Configuration Partition
There is only one configuration partition per forest. Second on all domain controllers in a forest, the configuration partition contains information about the forest-wide active directory structure including what domains and sites exist, which domain controllers exist in each forest, and which services are available. Configuration information is replicated to all domain controllers in a forest.

Domain Partition
Many domain partitions can exist per forest. Domain partitions are stored on each domain controller in a given domain. A domain partition contains information about users, groups, computers, and organizational units. The domain partition is replicated to all domain controllers of that domain. All objects in every domain partition in a forest are stored in the global catalog with only a subset of their attribute values.

Application Partition
Application partitions store information about applications in Active Directory. Each application determines how it stores, categorizes, and uses application specific information. To prevent unnecessary replication to specific application partitions, users can designate which domain controllers in a forest host specific application partitions. Unlike a domain partition, an application partition cannot store security principal objects, such as user accounts. In addition, the data in an application partition is not stored in the global catalog.

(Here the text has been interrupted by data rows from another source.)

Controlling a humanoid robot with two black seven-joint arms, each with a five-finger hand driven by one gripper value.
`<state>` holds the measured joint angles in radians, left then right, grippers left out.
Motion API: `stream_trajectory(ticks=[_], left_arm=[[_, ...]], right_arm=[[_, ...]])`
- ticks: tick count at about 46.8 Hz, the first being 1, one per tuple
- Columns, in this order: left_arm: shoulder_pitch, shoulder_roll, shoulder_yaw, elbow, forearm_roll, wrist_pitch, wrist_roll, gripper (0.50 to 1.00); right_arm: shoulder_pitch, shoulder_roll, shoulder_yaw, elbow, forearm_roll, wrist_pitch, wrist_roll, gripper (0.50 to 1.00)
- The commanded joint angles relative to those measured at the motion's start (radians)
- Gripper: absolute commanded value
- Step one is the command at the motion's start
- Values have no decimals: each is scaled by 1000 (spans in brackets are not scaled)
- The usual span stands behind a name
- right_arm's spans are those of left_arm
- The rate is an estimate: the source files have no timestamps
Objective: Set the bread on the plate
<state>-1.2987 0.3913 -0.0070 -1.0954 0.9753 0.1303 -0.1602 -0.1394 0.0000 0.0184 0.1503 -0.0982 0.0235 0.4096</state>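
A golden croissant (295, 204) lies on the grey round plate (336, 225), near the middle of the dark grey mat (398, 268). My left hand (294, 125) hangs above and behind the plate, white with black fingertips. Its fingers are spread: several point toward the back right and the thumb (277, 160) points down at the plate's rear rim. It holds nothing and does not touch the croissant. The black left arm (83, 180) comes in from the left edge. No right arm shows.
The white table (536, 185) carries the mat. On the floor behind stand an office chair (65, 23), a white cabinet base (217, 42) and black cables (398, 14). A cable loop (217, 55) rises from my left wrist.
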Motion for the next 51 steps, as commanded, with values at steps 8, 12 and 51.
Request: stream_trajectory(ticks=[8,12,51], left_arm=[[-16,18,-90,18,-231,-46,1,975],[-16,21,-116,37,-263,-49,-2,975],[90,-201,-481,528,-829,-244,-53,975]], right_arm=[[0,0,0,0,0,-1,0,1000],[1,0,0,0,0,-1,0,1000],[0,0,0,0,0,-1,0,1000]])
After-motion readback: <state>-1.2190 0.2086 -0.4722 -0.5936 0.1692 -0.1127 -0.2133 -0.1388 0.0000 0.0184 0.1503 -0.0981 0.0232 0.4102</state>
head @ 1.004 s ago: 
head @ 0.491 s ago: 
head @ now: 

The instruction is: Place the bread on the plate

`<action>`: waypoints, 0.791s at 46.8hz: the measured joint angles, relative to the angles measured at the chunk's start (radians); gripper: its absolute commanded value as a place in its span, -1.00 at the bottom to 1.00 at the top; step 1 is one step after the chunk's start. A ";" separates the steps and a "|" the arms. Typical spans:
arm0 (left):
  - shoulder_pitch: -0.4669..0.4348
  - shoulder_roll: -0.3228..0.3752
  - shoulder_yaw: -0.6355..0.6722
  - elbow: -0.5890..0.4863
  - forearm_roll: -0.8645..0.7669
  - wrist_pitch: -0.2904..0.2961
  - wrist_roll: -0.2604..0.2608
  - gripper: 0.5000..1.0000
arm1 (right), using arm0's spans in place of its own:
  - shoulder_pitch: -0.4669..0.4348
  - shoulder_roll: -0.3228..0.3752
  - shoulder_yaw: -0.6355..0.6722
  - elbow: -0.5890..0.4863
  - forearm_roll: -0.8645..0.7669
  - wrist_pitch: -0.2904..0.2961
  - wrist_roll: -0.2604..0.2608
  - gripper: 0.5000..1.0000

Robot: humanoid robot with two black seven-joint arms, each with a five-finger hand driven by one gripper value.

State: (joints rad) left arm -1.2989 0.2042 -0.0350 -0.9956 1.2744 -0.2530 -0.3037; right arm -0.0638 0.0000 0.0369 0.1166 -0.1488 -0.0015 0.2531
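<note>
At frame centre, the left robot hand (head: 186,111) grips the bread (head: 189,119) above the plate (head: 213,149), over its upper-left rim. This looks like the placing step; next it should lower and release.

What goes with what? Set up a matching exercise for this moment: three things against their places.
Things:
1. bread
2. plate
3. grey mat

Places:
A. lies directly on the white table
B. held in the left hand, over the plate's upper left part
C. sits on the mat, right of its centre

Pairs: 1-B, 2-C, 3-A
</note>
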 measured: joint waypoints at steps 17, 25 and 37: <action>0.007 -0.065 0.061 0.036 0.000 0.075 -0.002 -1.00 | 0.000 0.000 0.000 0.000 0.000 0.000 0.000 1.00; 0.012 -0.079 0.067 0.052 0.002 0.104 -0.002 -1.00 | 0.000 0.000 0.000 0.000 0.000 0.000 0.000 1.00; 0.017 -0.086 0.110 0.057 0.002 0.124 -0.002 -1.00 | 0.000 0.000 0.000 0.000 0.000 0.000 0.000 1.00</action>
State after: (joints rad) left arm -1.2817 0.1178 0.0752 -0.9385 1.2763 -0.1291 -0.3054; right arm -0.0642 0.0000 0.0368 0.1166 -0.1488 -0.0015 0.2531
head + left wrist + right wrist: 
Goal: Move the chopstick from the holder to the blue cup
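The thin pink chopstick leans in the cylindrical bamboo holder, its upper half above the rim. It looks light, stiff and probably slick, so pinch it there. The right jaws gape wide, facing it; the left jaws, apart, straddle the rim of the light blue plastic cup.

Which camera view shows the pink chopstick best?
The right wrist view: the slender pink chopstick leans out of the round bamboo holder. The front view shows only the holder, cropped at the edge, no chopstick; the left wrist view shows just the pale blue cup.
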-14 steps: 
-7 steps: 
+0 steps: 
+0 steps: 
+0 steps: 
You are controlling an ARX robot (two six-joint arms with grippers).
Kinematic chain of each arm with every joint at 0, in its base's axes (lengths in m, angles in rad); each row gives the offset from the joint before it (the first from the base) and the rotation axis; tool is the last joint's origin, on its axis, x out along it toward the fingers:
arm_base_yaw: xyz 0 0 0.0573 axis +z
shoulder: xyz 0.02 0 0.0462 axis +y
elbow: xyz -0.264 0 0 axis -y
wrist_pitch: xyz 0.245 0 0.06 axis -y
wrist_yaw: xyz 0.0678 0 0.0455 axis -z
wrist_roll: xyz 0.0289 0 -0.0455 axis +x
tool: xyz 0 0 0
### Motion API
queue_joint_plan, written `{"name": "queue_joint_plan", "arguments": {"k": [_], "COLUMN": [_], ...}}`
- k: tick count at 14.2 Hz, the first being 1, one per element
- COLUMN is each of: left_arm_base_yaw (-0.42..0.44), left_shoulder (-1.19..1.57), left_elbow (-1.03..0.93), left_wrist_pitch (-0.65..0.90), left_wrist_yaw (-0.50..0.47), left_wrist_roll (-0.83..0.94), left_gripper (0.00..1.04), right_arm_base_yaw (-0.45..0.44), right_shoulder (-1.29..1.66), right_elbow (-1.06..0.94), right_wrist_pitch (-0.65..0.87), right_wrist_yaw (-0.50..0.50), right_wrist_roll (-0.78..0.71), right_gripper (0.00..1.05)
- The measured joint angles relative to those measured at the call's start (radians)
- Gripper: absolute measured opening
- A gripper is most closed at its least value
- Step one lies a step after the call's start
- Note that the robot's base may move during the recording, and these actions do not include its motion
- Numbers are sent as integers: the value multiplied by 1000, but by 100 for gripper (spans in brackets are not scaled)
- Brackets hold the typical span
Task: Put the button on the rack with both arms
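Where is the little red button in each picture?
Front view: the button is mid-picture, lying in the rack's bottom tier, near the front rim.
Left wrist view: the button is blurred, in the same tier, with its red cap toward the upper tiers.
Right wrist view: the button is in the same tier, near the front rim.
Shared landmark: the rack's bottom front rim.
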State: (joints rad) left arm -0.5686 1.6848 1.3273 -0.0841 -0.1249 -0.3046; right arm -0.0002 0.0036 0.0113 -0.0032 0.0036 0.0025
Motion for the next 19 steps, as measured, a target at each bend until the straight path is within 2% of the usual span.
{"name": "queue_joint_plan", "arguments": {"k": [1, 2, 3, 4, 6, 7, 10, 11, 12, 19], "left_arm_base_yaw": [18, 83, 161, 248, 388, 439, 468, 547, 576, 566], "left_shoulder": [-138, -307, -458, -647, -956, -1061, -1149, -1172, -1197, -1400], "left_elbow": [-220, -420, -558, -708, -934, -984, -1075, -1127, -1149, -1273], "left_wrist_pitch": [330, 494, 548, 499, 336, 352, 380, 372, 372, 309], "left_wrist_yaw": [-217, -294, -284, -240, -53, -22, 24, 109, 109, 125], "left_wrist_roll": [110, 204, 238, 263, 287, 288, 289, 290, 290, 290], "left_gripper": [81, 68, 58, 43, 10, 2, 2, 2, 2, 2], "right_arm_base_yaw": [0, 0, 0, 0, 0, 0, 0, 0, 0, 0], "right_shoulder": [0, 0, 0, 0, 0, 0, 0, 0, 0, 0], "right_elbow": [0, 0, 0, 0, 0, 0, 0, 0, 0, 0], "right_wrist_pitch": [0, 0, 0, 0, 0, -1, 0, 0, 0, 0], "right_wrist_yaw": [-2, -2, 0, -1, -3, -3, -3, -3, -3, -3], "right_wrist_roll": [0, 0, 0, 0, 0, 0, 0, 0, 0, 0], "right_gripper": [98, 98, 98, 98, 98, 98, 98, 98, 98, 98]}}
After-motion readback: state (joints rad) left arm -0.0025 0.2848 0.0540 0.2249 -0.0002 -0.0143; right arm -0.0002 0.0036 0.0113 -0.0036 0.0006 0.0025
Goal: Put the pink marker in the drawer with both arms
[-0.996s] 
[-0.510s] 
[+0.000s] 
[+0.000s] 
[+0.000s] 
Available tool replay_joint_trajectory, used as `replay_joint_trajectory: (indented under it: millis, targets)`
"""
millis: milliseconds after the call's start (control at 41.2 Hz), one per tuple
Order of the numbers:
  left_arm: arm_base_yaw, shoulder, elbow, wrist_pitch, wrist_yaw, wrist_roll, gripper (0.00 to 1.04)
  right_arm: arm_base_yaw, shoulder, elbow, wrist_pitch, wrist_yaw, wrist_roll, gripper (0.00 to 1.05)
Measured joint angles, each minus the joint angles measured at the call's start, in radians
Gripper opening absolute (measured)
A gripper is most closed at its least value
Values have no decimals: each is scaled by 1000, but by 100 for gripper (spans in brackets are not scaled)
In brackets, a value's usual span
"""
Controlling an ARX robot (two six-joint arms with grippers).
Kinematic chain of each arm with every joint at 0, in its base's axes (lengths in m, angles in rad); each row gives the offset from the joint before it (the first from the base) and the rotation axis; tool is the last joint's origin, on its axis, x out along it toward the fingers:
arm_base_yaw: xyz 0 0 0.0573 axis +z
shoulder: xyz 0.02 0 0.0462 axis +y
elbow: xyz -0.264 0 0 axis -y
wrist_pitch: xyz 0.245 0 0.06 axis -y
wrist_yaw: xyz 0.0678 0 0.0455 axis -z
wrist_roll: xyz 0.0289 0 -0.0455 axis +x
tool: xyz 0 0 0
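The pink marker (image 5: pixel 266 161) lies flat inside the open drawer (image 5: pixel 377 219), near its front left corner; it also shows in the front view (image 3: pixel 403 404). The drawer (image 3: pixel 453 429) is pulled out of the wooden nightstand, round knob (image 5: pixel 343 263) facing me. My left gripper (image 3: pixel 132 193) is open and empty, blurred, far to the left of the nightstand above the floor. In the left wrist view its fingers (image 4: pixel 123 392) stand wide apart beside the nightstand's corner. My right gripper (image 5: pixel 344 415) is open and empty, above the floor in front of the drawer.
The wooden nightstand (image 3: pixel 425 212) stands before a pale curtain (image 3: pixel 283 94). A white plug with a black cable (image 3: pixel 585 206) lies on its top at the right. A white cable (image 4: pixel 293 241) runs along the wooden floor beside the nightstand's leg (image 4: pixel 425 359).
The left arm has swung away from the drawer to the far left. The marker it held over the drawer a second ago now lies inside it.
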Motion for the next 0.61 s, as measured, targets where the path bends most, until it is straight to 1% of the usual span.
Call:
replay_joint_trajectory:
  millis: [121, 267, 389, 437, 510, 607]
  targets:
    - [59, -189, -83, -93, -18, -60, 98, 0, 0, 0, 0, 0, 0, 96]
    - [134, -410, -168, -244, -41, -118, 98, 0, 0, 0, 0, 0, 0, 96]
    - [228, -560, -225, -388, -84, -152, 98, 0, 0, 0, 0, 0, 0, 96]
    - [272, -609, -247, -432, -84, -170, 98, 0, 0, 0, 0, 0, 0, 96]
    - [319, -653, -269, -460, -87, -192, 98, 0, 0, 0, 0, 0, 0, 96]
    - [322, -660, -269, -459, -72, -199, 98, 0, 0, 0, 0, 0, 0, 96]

As an example of application partition, if a Domain Name System (DNS) that is integrated with Active Directory is used, there are two application partitions for DNS zones ForestDNSZones and DomainDNSZones:

ForestDNSZones is part of a forest. All domain controllers and DNS servers in a forest receive a replica of this partition. A forest-wide application partition stores the forest zone data. DomainDNSZones are unique for each domain. All domain controllers that are DNS servers in that domain receive a replica of this partition. The application partitions store the domain DNS zone in the DomainDNSZones<domain name>.

Each domain has a DomainDNSZones partition, but there is only one ForestDNSZones partition. No DNS data is replicated to the global catalog server.